La saison des ouragans Fernanda Melchor Editions Grasset 2019 The Unamed Bookshelf

Au village de La Matosa, personne n’est vraiment surpris quand est retrouvé le corps de la Sorcière, personnage controversé depuis sa naissance, enfant du diable en personne. Autour d’elle gravitaient une foule de personnages violents, homosexuels accros aux drogues, qu’elle entretient en échange de faveurs sexuelles, prostituées désespérées à la recherche d’une solution facile pour garder leur homme ou se débarrasser d’un accident. Alors, Luismi, Munra, Norma, Brando – lequel est vraiment responsable de ce meurtre ?

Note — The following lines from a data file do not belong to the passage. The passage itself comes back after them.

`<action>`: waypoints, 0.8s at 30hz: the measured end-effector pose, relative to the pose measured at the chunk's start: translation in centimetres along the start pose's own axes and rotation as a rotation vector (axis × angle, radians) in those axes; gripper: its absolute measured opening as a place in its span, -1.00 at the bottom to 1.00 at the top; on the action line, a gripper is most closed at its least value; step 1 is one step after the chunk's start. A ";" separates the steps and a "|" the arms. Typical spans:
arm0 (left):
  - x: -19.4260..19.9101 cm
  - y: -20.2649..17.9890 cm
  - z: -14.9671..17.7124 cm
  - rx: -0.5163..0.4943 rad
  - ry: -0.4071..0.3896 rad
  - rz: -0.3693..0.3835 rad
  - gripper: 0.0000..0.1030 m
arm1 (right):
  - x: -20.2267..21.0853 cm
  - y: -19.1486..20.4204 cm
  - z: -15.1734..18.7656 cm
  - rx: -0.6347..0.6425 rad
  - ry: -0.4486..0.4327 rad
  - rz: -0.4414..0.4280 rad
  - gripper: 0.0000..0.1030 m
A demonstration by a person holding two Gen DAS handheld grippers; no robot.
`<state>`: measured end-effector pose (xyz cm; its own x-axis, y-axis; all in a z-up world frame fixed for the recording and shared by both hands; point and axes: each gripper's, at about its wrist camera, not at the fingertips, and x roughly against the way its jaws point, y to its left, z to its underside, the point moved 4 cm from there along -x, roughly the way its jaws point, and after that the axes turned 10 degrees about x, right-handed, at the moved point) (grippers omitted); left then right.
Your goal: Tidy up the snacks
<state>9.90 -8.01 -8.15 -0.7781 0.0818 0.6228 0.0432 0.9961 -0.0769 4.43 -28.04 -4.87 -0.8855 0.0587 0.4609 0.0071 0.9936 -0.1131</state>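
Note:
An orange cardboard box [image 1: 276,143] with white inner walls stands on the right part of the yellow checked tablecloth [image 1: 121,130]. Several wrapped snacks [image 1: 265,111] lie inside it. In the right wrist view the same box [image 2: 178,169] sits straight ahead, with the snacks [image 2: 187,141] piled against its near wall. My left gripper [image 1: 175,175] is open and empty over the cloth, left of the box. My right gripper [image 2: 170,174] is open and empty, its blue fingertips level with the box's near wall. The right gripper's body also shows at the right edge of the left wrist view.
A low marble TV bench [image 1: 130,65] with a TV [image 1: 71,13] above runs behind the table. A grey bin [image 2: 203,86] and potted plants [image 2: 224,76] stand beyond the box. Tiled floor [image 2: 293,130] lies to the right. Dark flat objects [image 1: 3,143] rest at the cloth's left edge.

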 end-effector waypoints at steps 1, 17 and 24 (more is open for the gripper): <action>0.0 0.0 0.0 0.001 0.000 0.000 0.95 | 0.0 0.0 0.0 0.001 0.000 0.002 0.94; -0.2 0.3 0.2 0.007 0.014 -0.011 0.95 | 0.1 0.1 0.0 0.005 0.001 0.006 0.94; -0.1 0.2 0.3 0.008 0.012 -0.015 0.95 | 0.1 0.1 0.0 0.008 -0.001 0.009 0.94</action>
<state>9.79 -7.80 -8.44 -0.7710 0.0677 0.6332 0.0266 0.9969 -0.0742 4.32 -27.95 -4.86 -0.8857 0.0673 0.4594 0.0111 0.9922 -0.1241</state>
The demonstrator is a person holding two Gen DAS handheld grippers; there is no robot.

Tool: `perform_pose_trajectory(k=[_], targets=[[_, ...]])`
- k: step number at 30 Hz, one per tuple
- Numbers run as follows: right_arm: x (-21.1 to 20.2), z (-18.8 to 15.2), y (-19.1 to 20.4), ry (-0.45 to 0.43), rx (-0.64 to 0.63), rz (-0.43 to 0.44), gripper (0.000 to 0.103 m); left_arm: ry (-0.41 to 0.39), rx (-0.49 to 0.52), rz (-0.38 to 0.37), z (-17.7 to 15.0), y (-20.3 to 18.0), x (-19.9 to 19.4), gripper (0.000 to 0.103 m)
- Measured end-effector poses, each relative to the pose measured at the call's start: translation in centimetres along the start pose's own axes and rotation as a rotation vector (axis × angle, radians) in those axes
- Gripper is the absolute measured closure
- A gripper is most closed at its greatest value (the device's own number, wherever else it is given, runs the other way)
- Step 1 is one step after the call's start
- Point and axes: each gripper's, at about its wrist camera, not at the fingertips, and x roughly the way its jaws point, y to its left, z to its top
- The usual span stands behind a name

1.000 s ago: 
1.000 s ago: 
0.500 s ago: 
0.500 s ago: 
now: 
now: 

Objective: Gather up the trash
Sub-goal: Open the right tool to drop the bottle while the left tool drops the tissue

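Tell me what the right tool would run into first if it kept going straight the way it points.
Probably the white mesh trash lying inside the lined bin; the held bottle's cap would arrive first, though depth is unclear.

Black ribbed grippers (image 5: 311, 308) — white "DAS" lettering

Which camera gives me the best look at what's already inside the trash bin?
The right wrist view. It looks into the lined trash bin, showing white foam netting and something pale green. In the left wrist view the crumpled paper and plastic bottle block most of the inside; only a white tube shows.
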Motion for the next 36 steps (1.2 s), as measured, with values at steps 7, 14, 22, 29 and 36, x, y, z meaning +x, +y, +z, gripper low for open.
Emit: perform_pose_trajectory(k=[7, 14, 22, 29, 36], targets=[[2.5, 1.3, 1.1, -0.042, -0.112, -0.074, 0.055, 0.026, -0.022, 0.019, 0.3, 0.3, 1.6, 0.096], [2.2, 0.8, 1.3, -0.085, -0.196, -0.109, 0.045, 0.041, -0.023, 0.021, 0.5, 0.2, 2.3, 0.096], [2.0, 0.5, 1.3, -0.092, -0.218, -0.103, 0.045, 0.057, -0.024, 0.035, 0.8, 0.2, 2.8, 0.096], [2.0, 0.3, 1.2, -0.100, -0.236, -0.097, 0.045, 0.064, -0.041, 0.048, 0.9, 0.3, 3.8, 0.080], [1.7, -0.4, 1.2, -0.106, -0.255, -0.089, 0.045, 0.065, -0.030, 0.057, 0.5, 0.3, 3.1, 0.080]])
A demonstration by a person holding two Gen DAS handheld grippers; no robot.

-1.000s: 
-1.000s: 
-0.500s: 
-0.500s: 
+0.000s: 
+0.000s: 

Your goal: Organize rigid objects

Avec un style rude, râpeux et cru, Fernanda Melchor entrelace les histoires de ces quelques personnages-clés du village de La Matosa, des histoires de violence, d’alcool, de drogue, de sexe, de viols – des histoires somme toute communes dans cette partie du monde. Les phrases interminables donnent un sentiment d’asphyxie, de confusion, de vacuité, similaire à ce que semblent ressentir les personnages dans ce village écrasé par la chaleur, gangrené par la drogue et l’alcool, étouffé par la misère. Quel portrait du Mexique contemporain ! Lecteur, si tu lis ce livre, prépare-toi à avoir le cœur retourné, la bile au bord des lèvres, tant certaines scènes sont graphiques, tant certains passages sont pornographiques, tant la merde ambiante imprègne chaque description de l’espace ou des personnages.

Sans nul doute, cette jeune auteure mexicaine a une voix atypique, un style mordant, une appréhension de la vie à part – désabusée ? C’est effectivement une auteure à découvrir, malgré le sentiment de soulagement qu’on ressent quand on referme ce livre, quand on laisse toutes ces horreurs derrière nous, quand on se détache de la fascination morbide qu’il a créé sur nous.


Résumé de l’éditeur:

Inspiré d’un fait divers, La saison des ouragans s’ouvre sur la découverte d’un cadavre. Dans le canal d’irrigation, aux abords du petit village de La Matosa, un groupe d’enfants tombe sur le corps sans vie de la Sorcière. À la fois redoutée et respectée, elle habitait une maison pleine de mystères où les femmes de la région venaient lui rendre visite pour lui demander de l’aide  : maladies, mauvais sort, mais aussi avortements discrets. À l’instar de Chronique d’une mort annoncée de Gabriel García Márquez, nous découvrons au fil du roman les événements qui ont mené à son assassinat, les histoires des bourreaux qui sont autant de mobiles expliquant les raisons du meurtre de cette envoûtante Sorcière de La Matosa.
Yesenia a vu son cousin Luismi, accompagné de Brando, sortir de la maison de la Sorcière avec un corps. Il y a également Munra, le beau-père boîteux de Luismi, qui conduisait le camion le jour de l’assassinat, un simple exécutant dit-il aux policiers. Luismi vit avec Norma, une jeune fille de 13 ans. Elle a été admise à l’hôpital pour d’importants saignements à la suite d’une visite chez la Sorcière. Brando, lui, a besoin d’argent pour ses projets. Un trésor serait caché dans la maison de la femme maléfique. Autant de raisons pour commettre l’irréparable et autant de perspectives qui nous plongent dans la campagne mexicaine où la misère, la drogue et la violence poussent les gens à la folie autant que l’extrême chaleur qui s’installe. Ce qui, en plein mois de mai, semble annoncer que la saison des ouragans sera violente…
Grâce à cette intrigue policière à rebours, Fernanda Melchor dresse un formidable portrait du Mexique et de ses démons. Sa langue est crue, musicale, elle retranscrit la brutalité avec beaucoup de talent. Il s’agit d’un livre sur les pulsions et la violence mais également sur l’une des figures du féminisme – souvent fantasmée, toujours persécutée –, qu’on a cherché à abattre depuis la nuit des temps  : la sorcière.


Ce n’est que plusieurs semaines plus tard que la petite apparut un matin dans les rues de Villa, entièrement vêtue de noir, noires les chaussettes, noirs les poils sur les jambes, noir le chemisier à manches longues aussi bien que la jupe, les chaussures à talons et le voile qu’elle avait accroché avec des barrettes au chignon qui rassemblait ses longs cheveux au sommet de son crâne, une image qui laissa tout le monde bouche bée en raison de l’effroi ou de l’envie de rire qu’elle suscitait tant elle était ridicule, car par cette chaleur à vous cuire le cerveau, cette idiote vêtue de noir, il fallait qu’elle soit bien folle, ridicule, qu’elle ait envie d’être grotesque, comme ces travestis qui débarquaient chaque année à l’occasion du carnaval de Villa, pourtant personne n’osa lui rire au nez car ils étaient nombreux à avoir perdu des êtres chers durant le cataclysme.